Blaze
Quoiqu’il soit décédé en 1985 du « cancer des pseudonymes », Richard Bachman (Running Man, Marche ou Crève) n’en finit pas d’être édité. Après Les Régulateurs en 1996, il nous revient avec un nouveau manuscrit datant de 1973, exhumé d’une bibliothèque du Maine et retravaillé par son ami et alter-ego Stephen King. Assez éloigné des productions habituelles de Bachman, Blaze se veut un hommage aux maîtres du roman noir.
Comment ça marche, exactement, un bébé ?
Clayton Blaisdell Junior, dit « Blaze », est un colosse un peu simplet qui vit de petits braquages au jour le jour. Le cerveau, c’est plutôt son pote Georges, escroc professionnel, qui monte les arnaques et leur permet à tous les deux de vivoter. Mais cette fois, Georges tient l’idée du siècle, le coup qui leur permettra à tous les deux d’empocher les millions et de se ranger définitivement, quelque part au soleil. Le topo, c’est de kidnapper un gosse de riche, un tout petit bébé, et de réclamer une rançon. C’est le coup parfait, merde : un bébé ne cherche pas à échapper à ses ravisseurs et ne peut pas les dénoncer après coup.

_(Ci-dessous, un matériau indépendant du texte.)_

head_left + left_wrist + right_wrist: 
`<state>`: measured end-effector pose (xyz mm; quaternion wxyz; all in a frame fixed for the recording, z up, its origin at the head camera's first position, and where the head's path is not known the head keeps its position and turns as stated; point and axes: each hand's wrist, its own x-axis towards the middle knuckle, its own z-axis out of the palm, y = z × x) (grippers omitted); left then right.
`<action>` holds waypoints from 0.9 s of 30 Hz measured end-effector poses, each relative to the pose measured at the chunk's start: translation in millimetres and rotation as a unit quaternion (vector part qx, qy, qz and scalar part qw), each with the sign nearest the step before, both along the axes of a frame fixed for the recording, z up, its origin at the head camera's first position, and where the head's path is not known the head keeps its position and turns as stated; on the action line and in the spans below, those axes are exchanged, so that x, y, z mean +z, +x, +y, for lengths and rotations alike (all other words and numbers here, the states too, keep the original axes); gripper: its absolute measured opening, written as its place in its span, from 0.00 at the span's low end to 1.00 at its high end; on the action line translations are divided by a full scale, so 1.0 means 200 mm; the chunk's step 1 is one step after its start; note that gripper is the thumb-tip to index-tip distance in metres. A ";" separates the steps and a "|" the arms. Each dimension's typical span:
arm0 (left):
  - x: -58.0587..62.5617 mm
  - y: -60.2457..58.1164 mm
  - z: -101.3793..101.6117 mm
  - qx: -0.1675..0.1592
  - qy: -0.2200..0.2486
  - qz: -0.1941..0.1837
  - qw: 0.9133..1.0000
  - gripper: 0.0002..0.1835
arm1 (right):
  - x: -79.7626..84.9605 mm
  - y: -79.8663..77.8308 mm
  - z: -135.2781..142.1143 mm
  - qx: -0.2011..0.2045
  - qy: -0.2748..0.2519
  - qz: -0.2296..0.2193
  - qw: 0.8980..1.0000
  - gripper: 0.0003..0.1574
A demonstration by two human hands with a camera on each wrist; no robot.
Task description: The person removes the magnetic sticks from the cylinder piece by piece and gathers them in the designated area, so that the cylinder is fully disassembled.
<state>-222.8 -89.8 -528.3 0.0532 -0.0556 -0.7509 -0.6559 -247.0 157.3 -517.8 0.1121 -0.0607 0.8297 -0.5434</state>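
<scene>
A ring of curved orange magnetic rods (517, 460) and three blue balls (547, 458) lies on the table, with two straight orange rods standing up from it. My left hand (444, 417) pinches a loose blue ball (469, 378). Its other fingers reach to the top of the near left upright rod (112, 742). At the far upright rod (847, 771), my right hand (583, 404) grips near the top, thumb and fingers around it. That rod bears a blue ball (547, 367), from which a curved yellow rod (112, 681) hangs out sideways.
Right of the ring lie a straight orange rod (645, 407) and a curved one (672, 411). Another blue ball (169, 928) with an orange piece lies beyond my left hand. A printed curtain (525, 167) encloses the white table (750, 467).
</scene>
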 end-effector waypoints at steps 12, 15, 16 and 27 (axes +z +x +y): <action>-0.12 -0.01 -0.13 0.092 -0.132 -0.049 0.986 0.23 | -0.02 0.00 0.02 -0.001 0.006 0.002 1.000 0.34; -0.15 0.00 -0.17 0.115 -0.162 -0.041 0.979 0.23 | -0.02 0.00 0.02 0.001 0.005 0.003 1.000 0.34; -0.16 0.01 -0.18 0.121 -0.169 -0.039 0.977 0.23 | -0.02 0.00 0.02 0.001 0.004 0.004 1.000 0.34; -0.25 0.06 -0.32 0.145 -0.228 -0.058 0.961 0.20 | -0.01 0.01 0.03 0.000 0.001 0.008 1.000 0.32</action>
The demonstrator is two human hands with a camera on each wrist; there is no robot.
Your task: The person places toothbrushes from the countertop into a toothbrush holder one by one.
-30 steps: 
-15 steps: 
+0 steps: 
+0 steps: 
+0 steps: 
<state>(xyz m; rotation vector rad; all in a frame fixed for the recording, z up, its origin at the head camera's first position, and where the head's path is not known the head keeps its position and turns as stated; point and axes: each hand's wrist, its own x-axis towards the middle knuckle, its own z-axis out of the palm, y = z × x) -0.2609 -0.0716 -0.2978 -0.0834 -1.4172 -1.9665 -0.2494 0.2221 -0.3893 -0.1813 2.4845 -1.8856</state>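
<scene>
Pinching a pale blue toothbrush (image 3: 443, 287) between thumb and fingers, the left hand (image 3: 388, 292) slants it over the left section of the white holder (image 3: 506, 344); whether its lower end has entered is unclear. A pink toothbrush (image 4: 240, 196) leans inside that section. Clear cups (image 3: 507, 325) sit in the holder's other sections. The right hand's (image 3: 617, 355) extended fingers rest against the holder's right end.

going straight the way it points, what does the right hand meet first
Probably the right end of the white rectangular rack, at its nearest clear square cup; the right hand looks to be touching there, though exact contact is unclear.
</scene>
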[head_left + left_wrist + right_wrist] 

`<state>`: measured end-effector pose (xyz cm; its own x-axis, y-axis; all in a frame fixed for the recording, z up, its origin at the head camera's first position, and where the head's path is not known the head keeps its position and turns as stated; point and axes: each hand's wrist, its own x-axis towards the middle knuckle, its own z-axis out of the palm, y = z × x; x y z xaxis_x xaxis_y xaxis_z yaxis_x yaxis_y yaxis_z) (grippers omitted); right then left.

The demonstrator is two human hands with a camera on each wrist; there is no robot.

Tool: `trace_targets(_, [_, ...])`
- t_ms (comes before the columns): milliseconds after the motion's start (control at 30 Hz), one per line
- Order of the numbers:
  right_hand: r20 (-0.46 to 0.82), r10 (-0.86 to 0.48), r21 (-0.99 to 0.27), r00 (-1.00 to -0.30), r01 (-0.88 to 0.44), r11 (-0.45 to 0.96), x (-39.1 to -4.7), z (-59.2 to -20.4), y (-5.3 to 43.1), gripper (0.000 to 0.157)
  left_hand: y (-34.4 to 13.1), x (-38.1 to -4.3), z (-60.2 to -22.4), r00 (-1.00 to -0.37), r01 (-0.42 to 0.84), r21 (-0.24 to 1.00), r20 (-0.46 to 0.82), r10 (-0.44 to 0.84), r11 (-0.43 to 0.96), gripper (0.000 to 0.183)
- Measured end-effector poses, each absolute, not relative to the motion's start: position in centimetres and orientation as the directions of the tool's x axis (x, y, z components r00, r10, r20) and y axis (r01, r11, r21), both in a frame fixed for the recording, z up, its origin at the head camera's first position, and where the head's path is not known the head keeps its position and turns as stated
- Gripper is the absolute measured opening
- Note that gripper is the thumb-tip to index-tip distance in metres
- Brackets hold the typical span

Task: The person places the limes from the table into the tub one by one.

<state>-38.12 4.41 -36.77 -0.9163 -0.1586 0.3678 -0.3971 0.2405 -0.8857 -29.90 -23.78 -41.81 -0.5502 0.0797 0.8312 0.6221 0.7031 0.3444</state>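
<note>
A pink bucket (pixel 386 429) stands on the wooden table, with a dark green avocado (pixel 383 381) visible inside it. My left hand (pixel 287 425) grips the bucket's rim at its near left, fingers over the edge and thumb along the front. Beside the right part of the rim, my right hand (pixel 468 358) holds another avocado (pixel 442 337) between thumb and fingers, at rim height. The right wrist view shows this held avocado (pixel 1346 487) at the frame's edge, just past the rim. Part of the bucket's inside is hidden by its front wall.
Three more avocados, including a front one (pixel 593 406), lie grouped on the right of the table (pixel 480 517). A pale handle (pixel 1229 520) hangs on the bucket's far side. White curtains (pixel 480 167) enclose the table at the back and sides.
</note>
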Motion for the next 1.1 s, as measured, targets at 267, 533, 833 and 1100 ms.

Seulement voilà, lorsque Georges meurt brutalement, et que Blaze le simple d’esprit se retrouve seul avec le mouflet, tout se complique. Comment ça marche, un bébé, exactement ? Et c’est sans compter que le FBI et tout ce que le Maine compte de flicaille sont à ses trousses. Blaze pourrait paniquer, mais heureusement, Georges est là pour lui donner de bons conseils. Attendez, vous avez dit Georges ? Celui qui a clamsé ? A moins que…
Une curiosité pour les fans
Avec l’honnêteté intellectuelle qui le caractérise, Stephen King nous avertit dès la préface : Blaze, son soixante-septième roman, est un fonds de tiroir, un manuscrit présenté autrefois en même temps que Salem, et refusé par l’éditeur. L’auteur de Shinning s’était à l’époque inventé un alter-ego en la personne de Richard Bachman pour se livrer à une petite expérience : ses romans se vendaient-ils sur son seul nom ou grâce à leurs qualités intrinsèques ? Aujourd’hui, c’est un peu la réciproque de ce problème que pose Blaze : Stephen King peut-il, sur son seul nom, faire publier un manuscrit autrefois jugé médiocre ? Et bien, oui. D’ailleurs, quel éditeur serait assez fou pour refuser un nouveau Stephen King ? Il aura tout de même fallu retravailler le roman pour en gommer les références temporelles et réécrire les cent premières pages, jugées « trop sentimentales » par l’auteur.
Blaze n’est pas exactement un mauvais roman. King y excelle à créer une ambiance proche des romans noirs, avec d’innombrables malfrats, quelques lieux bien glauques, un argot omniprésent et un narrateur qui évoque le tout avec une certaine indifférence. Le suspens n’est pas en reste avec quelques scènes de poursuite véritablement haletantes. Mais la grande réussite de ce roman, c’est le personnage de Blaze, que l’auteur parvient à rendre très attachant dans sa maladresse et sa volonté de bien faire — pas au point toutefois de nous tirer les larmes espérées dans la préface. Le roman alterne d’ailleurs les chapitres consacrés au kidnapping et ceux qui reviennent sur l’enfance de Blaze, dans une perspective psychanalytique très kingienne, et qui contribue à donner encore plus de profondeur au personnage.
Mais un bon personnage ne suffit pas à faire un bon roman, et malgré tout le travail de réécriture qu’a pu faire King pour cette édition, Blaze reste un roman de jeunesse. On sent poindre les bonnes idées, mais le tout n’est pas assez développé, le roman trop court, et presque frustrant. On se lasse vite des dialogues schizophréniques entre Blaze et Georges « est-il-vraiment-mort-alors-ou-pas ? » Rackley et, une fois le décor planté et les personnages présentés, il n’y a plus vraiment de surprise. En dehors de quelques scènes de poursuite vraiment réussies, on est finalement plus pris par les chapitres qui reviennent sur l’enfance de Blaze plutôt par ceux où il n’en finit pas de se débattre avec biberons et couches-culottes.
Blaze est un roman qui intéressera moins les lecteurs assidus de Jim Thompson, comme le suggère l’éditeur, que les aficionados de King et Bachman. Une curiosité à réserver aux fans.